### What the task requires
Every line below between the one holding "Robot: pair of" and the one holding "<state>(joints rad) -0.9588", inclusive, should be copied exactly, and no other line.

### Provided data
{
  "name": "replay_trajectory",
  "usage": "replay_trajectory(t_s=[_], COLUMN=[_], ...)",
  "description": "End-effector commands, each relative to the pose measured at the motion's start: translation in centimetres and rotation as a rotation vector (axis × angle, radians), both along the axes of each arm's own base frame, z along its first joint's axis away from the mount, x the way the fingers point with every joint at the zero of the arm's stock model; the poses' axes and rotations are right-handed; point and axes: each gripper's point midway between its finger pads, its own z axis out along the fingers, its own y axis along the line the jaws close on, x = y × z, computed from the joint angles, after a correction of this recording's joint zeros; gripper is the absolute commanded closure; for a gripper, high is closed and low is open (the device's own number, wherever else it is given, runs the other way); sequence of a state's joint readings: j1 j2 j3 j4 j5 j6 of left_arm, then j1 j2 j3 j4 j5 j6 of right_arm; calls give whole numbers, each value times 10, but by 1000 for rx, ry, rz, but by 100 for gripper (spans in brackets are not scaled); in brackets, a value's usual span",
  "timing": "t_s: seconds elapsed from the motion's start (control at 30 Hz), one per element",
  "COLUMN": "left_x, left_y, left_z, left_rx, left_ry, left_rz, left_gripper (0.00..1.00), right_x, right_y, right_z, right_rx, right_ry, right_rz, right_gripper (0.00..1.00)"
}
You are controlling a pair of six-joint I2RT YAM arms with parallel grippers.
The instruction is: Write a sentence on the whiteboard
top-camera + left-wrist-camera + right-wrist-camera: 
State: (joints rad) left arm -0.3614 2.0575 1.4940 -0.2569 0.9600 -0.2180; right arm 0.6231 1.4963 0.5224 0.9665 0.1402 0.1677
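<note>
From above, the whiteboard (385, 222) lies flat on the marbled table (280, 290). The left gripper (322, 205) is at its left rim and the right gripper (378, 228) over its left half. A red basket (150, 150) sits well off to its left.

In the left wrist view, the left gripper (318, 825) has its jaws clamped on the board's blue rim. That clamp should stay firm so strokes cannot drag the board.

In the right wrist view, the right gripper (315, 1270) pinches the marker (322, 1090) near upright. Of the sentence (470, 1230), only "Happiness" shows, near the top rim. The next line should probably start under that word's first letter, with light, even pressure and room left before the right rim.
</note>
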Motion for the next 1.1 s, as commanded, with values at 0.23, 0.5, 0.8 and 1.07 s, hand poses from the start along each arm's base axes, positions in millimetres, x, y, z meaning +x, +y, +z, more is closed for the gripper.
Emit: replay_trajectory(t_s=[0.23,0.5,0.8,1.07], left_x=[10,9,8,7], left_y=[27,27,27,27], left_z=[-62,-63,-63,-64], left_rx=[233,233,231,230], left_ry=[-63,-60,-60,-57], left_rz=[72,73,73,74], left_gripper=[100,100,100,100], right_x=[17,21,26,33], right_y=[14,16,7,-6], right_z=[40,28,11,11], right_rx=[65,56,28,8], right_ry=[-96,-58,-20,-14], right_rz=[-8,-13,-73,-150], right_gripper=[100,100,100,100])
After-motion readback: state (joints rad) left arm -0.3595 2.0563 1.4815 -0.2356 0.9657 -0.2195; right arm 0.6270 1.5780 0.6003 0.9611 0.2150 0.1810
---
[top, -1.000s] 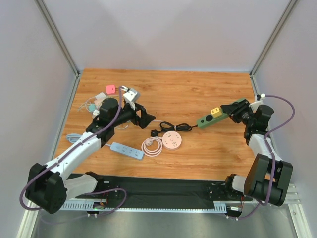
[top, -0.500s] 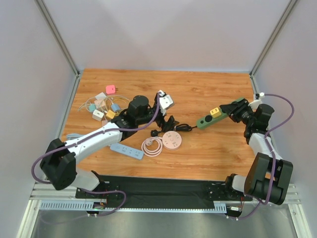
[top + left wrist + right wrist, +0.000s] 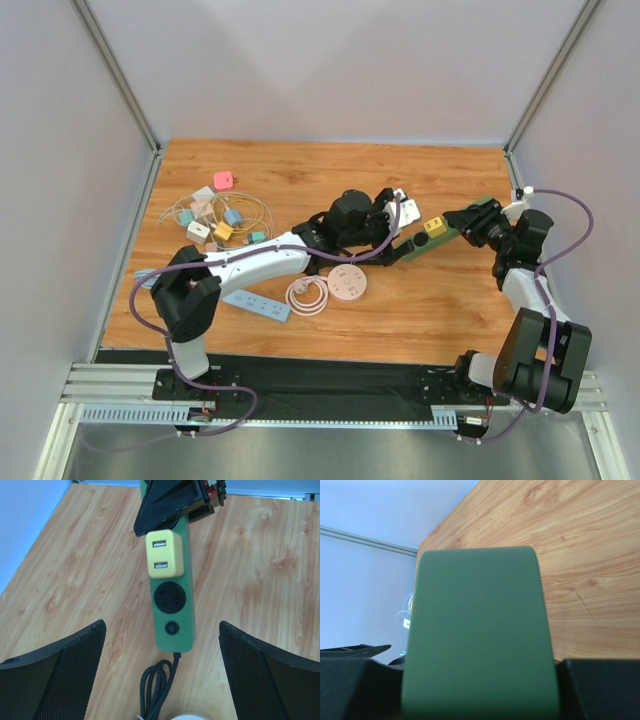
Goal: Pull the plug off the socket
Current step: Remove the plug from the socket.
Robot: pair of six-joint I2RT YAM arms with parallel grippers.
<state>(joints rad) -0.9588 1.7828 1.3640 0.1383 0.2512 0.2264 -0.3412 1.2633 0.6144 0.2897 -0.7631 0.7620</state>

### Solution to this problem
Robot: pair of six-joint I2RT YAM arms with parallel grippers.
<state>(joints rad) -0.9588 1.7828 1.3640 0.1383 0.2512 0.2264 -0.3412 1.2633 0.6144 0.2897 -0.7631 0.7620</state>

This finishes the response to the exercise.